Gahl Crane, sales director at Eco Farms in Temecula, CA, reported that during each of the first two weeks of the new year, more than 2,000 grocery stores across the country had organic avocados on ad. Comparing those numbers to January of 2022 revealed that twice the retailers are advertising the category this year. And Crane expects organic advertising volume to remain at a high level throughout the next month.

Gahl Crane, Sales Director, Eco Farms

“It’s a seasonal thing,” he said. “It’s not just because of the 'Big Game.' Playoffs started last week. Healthy eating for the new year kicked in, and the lower prices have given retailers some good price points. When you can promote organic avocados [at retail] for under $2 [each], that's a big win!”

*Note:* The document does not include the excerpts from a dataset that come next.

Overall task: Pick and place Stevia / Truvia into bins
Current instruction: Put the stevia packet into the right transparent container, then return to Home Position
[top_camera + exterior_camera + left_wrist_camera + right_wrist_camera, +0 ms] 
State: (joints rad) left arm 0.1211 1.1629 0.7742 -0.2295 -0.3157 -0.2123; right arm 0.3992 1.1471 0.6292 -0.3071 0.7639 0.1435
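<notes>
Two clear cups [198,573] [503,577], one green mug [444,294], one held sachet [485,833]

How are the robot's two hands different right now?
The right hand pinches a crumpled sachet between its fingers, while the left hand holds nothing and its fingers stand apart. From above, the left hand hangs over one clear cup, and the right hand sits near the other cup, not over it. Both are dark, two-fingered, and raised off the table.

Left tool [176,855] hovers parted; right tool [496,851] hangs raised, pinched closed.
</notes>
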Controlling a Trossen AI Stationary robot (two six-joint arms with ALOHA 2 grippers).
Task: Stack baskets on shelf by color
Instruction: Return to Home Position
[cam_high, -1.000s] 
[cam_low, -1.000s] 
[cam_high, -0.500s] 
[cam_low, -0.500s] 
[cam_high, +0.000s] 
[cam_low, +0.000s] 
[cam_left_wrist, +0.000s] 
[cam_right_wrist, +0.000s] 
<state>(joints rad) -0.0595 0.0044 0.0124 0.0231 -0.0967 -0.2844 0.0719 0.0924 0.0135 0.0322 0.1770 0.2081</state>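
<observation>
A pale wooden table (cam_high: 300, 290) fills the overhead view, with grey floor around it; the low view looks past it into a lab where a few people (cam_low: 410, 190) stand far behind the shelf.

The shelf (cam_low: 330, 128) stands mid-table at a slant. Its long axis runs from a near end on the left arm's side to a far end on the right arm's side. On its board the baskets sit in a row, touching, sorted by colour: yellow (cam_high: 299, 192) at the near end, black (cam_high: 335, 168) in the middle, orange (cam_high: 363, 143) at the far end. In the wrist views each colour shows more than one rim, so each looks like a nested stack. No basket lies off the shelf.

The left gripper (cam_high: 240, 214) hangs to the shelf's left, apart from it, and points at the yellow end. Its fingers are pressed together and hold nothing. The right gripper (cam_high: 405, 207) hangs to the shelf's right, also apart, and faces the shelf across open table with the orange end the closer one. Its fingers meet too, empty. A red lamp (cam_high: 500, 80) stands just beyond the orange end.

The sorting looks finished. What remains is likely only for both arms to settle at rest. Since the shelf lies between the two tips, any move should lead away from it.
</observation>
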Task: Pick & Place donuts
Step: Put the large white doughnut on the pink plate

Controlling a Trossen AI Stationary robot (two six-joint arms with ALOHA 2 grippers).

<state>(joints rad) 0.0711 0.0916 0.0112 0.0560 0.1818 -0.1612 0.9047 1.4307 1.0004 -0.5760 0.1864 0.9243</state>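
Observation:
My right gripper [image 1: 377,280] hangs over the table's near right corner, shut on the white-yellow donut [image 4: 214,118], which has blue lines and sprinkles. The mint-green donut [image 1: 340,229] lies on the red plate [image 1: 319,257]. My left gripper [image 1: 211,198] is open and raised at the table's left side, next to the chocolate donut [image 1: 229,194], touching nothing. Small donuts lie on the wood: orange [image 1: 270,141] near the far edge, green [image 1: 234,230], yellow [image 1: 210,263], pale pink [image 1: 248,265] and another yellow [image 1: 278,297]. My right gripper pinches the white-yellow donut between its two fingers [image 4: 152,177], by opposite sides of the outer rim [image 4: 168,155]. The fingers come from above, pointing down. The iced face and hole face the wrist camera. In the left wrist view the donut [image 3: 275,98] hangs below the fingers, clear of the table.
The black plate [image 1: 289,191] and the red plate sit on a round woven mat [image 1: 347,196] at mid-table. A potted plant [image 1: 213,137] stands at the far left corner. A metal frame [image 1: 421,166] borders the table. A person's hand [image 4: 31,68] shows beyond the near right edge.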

Though Crane said avocados are plentiful, he did note that there are some signs of challenges within the size breakdown. “48s and larger have good supplies; 32s and 36s are oversupplied; and 60s and smaller are undersupplied. There is no shortage of volume, but we are seeing a little price pressure on the smaller sizes.”

That fruit is often used in bags, which have become increasingly popular as Shore pointed out.

Because of the lower market price, almost no California fruit has been harvested. “It’s just not an attractive market at this time,” said Shore. “We don’t expect to see anything from California until mid-February. Mexico will have a lot of fruit through spring. California will probably hit its peak in the March, April, and May period.”

“It’s not just because of the 'Big Game.' Playoffs started last week. Healthy eating for the new year kicked in, and the lower prices have given retailers some good price points. When you can promote organic avocados [at retail] for under $2 [each], that's a big win!” - Gahl Crane

California’s volume has been estimated at about 250 million pounds this year, which is about 10 percent less than last season. Lucy said the rain throughout December and January was great for the fruit itself, and it may result in a slightly larger crop as each rainstorm does have the potential of increasing the overall size portfolio for the crop. 

Crane said most California avocado groves are saturated with water, so it’s very difficult to get into them. “You can’t get into those groves to harvest the fruit, and irrespective of that, there is no need at this point for a second major source of fruit. We don’t expect California to get started until mid-to-late February. Some growers may want to size pick before that, but the market isn’t there yet for that fruit.”

While Mexico does have the projected volume to cover demand well into March, Crane said there are retailers that will want to switch to California fruit when it's ready and available with consistent supplies.